Brief – The whole listing, please: repeat it exactly, with the pictures left out.

Stored data –

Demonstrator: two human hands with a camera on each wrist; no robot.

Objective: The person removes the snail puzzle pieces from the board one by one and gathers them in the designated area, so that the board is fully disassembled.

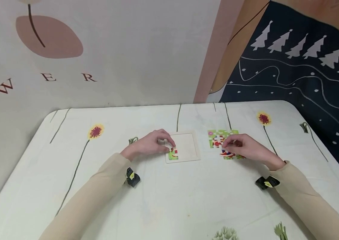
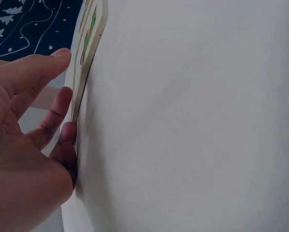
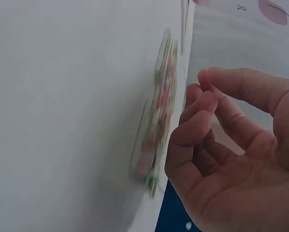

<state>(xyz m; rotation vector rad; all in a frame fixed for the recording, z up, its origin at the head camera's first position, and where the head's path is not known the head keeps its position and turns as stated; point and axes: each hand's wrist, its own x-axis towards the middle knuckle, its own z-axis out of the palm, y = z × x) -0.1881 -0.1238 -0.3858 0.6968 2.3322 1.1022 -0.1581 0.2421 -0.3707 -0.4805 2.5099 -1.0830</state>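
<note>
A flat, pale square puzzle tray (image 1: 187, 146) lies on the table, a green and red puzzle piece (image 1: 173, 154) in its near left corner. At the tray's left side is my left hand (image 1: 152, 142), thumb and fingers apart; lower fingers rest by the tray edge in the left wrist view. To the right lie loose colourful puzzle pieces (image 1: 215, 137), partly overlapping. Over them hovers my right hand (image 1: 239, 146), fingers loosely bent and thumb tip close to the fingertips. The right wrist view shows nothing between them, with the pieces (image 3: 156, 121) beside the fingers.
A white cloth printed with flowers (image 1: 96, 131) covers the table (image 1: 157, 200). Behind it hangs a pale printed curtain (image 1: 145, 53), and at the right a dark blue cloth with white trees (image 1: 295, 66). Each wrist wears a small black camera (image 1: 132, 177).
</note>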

Exercise solution –
Demonstrator: two human hands with a camera on each wrist; no robot.

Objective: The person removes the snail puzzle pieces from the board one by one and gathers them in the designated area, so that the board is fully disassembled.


<state>(xyz m; rotation vector rad; all in a frame fixed for the recording, z up, its origin at the head camera's first position, and where the head's path is not known the head keeps its position and turns as stated; point and axes: each hand's wrist, its own x-axis towards the middle knuckle, its own z-axis out of the palm, y = z × x) -0.1881 -0.1238 -0.3858 0.6968 2.3322 1.1022 -0.1581 0.2421 -0.3707 -0.4805 2.5099 -1.0830</state>
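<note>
A flat, pale square puzzle tray (image 1: 187, 146) lies on the table, a green and red puzzle piece (image 1: 173, 154) in its near left corner. At the tray's left side is my left hand (image 1: 152, 142), thumb and fingers apart; lower fingers rest by the tray edge in the left wrist view. To the right lie loose colourful puzzle pieces (image 1: 215, 137), partly overlapping. Over them hovers my right hand (image 1: 239, 146), fingers loosely bent and thumb tip close to the fingertips. The right wrist view shows nothing between them, with the pieces (image 3: 156, 121) beside the fingers.
A white cloth printed with flowers (image 1: 96, 131) covers the table (image 1: 157, 200). Behind it hangs a pale printed curtain (image 1: 145, 53), and at the right a dark blue cloth with white trees (image 1: 295, 66). Each wrist wears a small black camera (image 1: 132, 177).
</note>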

The exercise output is complete.